The task: Please repeat exactly the lines below from the one containing "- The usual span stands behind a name" down to the one containing "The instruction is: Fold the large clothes", both included, and nothing else.

The input:
>>>>>

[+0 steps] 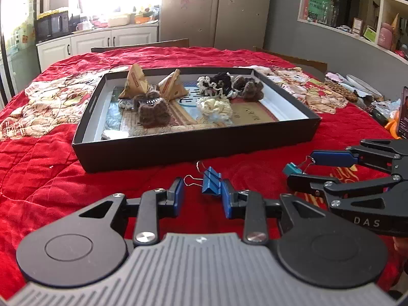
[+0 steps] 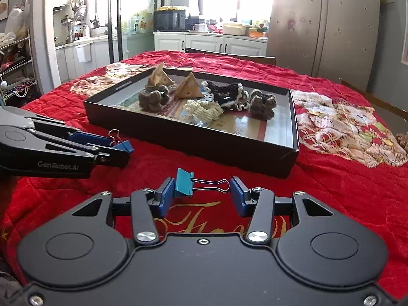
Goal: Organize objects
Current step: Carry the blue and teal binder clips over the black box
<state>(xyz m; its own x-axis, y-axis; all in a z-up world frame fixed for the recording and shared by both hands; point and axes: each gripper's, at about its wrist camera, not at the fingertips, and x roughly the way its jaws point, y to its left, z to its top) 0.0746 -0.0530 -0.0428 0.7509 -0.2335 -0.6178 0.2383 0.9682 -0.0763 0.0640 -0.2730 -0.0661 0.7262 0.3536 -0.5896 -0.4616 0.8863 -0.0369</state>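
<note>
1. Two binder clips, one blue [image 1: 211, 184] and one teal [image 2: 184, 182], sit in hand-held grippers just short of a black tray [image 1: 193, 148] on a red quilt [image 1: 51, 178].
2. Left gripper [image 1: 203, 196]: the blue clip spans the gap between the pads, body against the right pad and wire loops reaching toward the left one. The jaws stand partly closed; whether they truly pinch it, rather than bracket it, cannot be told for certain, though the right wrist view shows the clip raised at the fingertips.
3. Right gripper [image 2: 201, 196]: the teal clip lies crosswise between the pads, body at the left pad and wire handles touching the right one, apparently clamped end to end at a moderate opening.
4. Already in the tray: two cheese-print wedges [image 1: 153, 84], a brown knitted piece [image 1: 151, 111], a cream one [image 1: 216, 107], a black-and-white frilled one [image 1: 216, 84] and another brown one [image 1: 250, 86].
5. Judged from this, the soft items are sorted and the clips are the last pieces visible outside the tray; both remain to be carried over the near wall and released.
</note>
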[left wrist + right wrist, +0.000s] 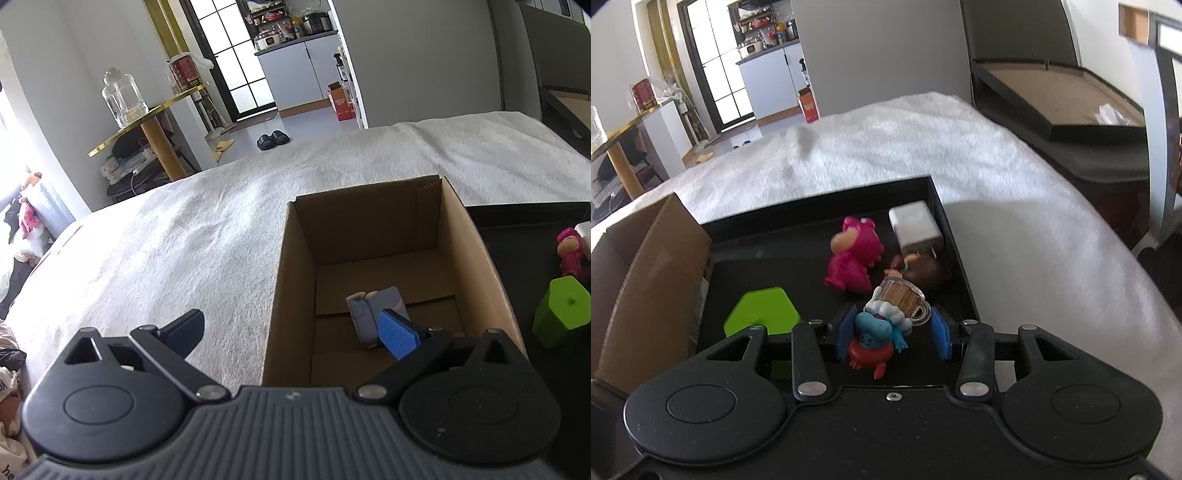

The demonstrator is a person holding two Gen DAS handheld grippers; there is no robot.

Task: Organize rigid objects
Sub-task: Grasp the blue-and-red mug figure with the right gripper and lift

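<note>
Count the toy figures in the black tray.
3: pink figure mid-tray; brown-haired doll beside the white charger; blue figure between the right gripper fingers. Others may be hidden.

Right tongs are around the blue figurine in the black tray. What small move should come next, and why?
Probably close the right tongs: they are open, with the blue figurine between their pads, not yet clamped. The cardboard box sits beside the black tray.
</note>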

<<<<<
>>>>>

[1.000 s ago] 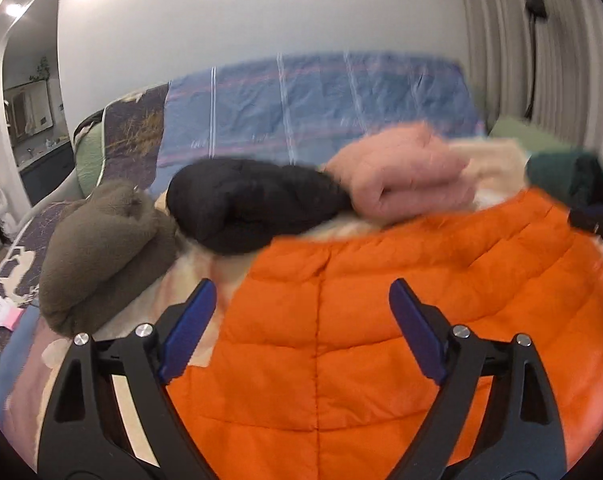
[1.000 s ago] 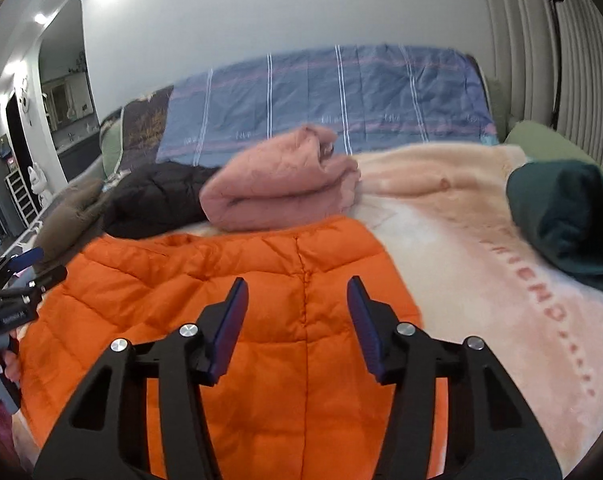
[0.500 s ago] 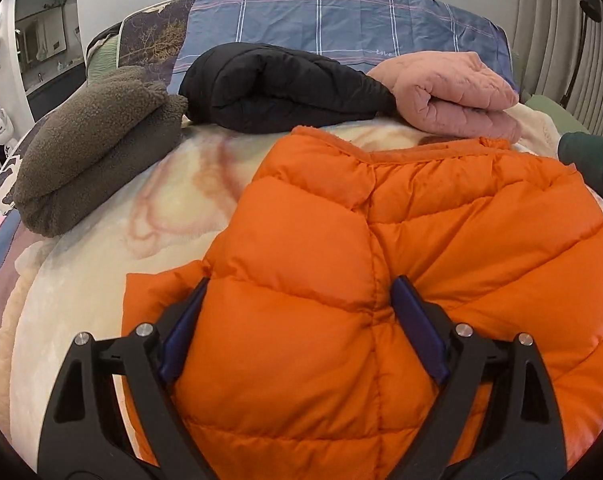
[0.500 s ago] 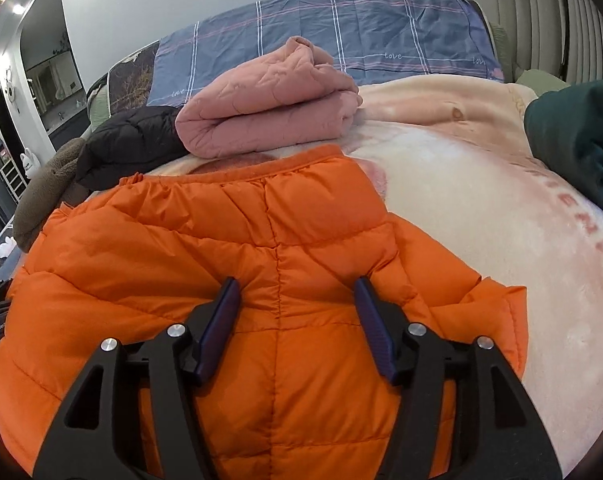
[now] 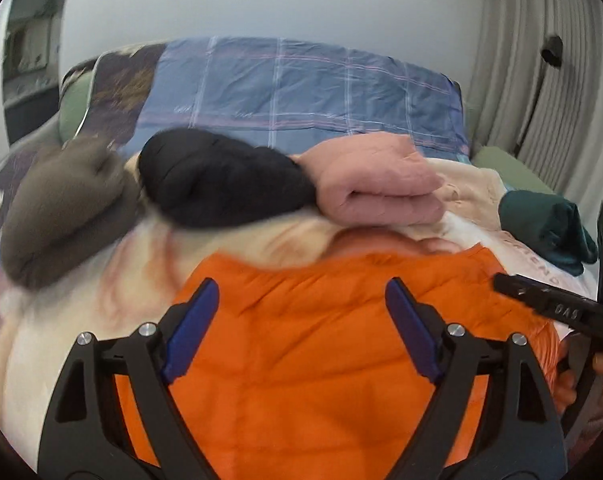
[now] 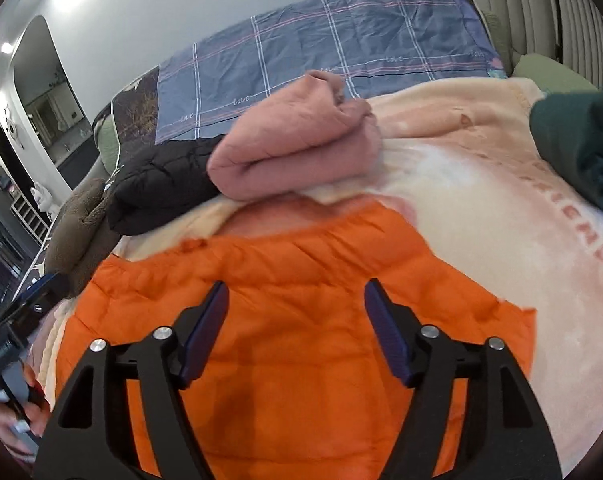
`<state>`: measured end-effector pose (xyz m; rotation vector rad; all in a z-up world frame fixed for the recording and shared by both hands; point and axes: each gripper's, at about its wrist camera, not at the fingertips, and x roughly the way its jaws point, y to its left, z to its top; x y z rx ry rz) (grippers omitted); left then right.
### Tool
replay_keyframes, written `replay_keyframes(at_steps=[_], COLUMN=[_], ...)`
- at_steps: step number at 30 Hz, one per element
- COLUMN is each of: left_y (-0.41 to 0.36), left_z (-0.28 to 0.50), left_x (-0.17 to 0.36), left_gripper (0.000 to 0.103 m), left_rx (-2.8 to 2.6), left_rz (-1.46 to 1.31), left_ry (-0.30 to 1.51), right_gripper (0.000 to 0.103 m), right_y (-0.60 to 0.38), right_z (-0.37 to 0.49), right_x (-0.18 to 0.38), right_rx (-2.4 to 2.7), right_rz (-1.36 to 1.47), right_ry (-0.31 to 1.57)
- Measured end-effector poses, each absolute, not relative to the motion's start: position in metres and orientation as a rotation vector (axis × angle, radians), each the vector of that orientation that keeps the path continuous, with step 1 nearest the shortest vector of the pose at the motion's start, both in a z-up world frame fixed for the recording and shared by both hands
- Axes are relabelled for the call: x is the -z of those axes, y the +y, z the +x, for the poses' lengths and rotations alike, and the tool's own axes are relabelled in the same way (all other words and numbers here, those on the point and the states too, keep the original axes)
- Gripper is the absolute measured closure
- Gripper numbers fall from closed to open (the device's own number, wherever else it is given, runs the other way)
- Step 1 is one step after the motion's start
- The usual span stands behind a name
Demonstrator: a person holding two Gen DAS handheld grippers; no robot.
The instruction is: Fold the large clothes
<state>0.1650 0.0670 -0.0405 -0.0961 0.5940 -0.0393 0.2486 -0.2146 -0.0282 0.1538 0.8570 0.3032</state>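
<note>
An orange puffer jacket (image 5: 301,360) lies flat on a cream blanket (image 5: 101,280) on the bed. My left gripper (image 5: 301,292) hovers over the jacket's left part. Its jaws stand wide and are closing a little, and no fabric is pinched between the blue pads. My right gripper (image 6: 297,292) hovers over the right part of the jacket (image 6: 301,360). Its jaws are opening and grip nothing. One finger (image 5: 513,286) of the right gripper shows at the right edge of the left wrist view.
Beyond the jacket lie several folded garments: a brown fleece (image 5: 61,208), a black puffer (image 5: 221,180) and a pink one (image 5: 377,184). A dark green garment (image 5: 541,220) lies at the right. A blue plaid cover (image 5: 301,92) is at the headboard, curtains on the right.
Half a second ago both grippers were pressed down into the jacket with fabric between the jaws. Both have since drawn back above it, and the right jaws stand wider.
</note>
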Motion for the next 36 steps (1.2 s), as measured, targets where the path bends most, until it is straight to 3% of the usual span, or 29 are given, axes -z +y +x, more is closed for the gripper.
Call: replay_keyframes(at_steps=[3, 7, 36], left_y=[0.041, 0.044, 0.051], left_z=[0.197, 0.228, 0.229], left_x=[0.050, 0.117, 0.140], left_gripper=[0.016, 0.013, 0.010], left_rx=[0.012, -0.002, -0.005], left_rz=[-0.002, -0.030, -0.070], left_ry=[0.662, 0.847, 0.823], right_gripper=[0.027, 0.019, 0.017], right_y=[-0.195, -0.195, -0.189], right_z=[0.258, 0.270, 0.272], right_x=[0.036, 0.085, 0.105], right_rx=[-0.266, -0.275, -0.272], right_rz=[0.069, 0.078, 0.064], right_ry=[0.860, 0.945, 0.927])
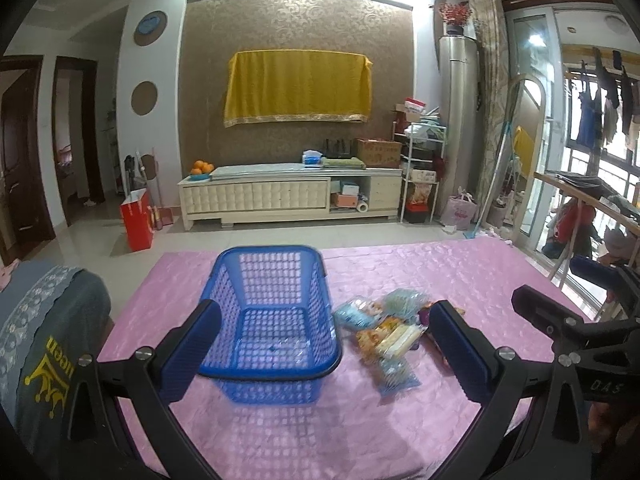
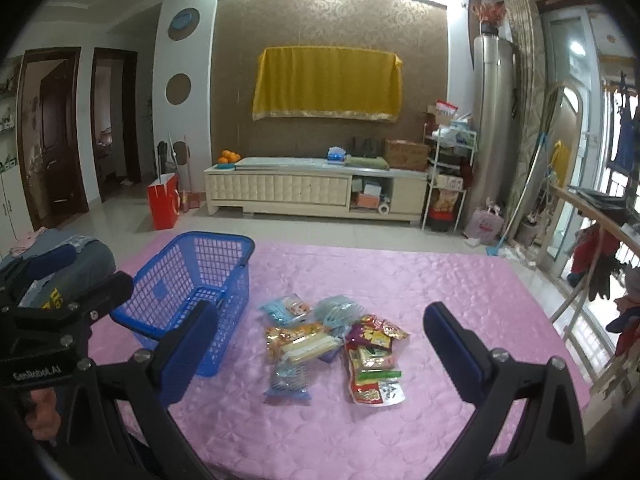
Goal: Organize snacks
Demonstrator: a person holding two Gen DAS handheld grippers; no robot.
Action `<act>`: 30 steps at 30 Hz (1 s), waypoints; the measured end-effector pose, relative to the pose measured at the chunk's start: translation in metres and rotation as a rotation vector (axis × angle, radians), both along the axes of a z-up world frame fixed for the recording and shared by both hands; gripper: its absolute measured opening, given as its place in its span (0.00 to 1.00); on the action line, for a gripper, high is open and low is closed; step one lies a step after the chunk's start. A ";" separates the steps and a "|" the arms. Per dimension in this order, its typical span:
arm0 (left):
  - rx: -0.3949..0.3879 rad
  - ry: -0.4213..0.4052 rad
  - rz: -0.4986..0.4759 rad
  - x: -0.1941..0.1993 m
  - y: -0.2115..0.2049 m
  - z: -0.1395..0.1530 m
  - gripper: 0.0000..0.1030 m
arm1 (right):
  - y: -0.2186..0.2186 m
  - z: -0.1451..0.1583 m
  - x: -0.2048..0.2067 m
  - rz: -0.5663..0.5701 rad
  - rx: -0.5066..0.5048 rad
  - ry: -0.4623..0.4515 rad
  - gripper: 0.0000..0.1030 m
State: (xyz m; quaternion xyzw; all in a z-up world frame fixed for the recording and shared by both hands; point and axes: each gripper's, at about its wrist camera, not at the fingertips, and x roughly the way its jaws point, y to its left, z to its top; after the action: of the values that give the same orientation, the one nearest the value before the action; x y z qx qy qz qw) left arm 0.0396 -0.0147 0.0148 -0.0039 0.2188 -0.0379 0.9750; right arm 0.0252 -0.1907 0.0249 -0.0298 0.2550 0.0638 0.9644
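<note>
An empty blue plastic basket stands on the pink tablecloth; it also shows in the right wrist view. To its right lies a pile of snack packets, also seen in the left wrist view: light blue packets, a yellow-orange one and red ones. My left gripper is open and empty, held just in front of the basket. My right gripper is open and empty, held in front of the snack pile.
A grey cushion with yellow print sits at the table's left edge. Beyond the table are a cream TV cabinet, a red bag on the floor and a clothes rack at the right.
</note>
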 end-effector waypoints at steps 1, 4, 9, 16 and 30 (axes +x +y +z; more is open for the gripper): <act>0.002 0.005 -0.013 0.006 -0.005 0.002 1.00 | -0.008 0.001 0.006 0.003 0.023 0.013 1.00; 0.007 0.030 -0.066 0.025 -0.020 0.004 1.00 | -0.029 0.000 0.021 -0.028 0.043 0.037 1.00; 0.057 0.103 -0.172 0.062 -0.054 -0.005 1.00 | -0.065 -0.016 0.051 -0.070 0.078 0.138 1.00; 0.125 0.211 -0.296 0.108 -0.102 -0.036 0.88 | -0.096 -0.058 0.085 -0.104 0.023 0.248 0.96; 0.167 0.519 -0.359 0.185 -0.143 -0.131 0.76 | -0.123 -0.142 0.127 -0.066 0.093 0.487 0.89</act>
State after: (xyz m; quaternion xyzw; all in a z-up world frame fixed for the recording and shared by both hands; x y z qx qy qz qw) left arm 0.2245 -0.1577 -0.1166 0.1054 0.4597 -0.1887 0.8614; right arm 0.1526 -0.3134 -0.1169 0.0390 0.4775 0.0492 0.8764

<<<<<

Solution:
- The usual span stands behind a name
Demonstrator: a person holding two Gen DAS handheld grippers; no robot.
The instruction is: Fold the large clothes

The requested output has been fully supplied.